そのとき、突然膝の力が抜ける。理由は単純。頭が痛み始めたからだった。
(駄目……もう絶対に………あれを繰り返すことだけは…………)
そう思ったのを最後に意識を失った。
※ ※ ※
「……とさま。ユート様!」
「ん……カトレア?」
「大丈夫ですか?うなされていましたが………」
「うん、大丈夫だよ。ちょっと嫌な夢を見ちゃっただけ」
「……本当ですか?顔が真っ青ですが………」
寄りかかっていた体勢を元に戻し、辺りを確認する。どうやら随分と長い時間を眠っちゃってたみたい。
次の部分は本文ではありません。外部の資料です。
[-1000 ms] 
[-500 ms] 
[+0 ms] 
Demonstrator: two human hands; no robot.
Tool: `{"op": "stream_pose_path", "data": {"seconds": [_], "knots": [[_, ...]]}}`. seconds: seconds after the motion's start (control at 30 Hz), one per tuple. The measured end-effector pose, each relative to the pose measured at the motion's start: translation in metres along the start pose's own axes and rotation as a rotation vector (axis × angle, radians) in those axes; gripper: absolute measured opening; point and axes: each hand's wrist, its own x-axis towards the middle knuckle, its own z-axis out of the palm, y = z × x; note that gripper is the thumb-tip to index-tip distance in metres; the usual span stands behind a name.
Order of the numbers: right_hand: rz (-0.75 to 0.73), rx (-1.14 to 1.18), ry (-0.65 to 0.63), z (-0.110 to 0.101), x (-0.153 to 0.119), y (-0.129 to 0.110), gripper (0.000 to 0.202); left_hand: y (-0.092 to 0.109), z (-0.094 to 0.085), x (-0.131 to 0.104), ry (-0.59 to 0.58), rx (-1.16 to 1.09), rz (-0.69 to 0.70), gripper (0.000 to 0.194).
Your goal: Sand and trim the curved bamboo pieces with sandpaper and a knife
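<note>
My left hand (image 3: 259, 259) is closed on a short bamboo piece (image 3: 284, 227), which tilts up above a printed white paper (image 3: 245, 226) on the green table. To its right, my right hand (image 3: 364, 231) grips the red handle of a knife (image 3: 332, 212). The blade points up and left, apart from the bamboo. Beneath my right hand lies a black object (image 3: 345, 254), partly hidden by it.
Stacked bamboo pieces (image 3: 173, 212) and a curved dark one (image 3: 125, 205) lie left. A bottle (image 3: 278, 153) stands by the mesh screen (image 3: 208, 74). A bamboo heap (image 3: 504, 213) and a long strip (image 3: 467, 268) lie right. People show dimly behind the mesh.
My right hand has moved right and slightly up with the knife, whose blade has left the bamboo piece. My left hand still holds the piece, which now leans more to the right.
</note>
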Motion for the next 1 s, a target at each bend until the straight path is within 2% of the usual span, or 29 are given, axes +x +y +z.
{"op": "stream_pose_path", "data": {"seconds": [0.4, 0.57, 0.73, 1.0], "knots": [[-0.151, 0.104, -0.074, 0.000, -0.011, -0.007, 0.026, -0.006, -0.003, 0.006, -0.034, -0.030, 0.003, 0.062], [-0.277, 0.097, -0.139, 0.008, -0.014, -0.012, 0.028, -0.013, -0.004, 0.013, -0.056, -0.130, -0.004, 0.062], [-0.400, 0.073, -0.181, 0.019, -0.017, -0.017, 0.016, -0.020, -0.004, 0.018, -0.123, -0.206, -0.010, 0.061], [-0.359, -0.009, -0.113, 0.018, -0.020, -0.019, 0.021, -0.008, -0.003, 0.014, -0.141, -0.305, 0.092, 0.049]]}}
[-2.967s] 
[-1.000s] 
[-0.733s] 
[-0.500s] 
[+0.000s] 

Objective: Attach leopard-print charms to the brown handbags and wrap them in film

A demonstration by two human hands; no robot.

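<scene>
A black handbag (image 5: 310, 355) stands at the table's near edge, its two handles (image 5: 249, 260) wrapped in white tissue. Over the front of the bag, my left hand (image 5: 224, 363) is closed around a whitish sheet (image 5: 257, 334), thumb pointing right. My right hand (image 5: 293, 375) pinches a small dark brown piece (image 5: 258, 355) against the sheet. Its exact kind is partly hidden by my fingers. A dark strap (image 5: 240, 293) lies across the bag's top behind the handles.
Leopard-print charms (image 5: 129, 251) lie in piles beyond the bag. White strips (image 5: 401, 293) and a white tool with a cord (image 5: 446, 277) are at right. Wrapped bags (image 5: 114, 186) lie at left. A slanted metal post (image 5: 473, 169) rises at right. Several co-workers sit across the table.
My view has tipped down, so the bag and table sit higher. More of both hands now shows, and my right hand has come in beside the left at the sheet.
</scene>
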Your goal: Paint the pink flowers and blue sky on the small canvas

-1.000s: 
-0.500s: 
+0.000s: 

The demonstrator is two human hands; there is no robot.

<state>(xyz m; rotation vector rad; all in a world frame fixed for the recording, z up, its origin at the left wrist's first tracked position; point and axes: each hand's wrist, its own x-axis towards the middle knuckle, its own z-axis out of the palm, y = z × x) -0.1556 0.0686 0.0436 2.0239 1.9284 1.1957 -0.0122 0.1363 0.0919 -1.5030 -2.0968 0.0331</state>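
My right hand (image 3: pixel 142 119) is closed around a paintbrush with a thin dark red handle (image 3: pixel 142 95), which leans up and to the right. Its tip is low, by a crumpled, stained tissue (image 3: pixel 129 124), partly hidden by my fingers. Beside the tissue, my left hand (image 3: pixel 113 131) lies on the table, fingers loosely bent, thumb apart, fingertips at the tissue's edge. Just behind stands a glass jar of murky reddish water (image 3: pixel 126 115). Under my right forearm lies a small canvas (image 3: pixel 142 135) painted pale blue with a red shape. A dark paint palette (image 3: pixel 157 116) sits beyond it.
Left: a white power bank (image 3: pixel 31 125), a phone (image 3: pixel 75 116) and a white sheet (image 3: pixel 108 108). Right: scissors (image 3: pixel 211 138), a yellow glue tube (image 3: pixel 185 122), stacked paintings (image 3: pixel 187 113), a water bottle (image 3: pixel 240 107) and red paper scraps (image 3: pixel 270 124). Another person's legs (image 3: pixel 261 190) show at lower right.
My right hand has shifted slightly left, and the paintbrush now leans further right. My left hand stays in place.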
「さっきの夢が酷い内容だったから。本当にそれだけだよ」
「どこかおかしいなら早めに言ってくださいね?心配ですから………」
「うん、ごめんね。ここってどこ?」
「今日の野営するところですよ。いい具合に開けているので」
「そんなに寝ちゃってたんだ。ありがとね、いろいろと」
「いえ、大丈夫です。それよりも準備をしませんか?」
「そうだね」
会話をしつつ、見てしまった悪夢を追い出すかのように作業に没頭した。その甲斐あってか見張りをする、となったときは完全にいつもの調子を取り戻せた。
「……ねえ、クロ?」
「なんだ?主よ」
みんなが寝静まった頃――――とは言っても見張り番のアーネストさんは起きてるけど――――クロに話しかける。律儀に応えてくれるあたり、クロは僕のことを嫌ってるわけじゃないのかな?いつも迷惑ばかり掛けてるからちょっと心配になっちゃった。
「……もしも。もしもだよ?誰かが危ない目に合ったとき………僕にその人を助けられるだけの力はあるのかな?」
「……我には答えかねるな」
「そう………」
「だが、これだけは言っておこう。夢で見たことは大切にすべきだ。それはなんであれ、主には重要なことなのだからな」
「そっか………」
「そしてこれは禁止されていないからこそ言えるが……その危機によるな。少なくとも戦いのことならばなんとかなるやもしれん」
「……クロ。今のギリギリだったでしょ?」
「わかってしまったか」
「うん。ありがとね、僕のために」
「主のためなら構わんさ」
その後はとりとめのない話をしながら夜を明かした。……警戒?一応していたよ?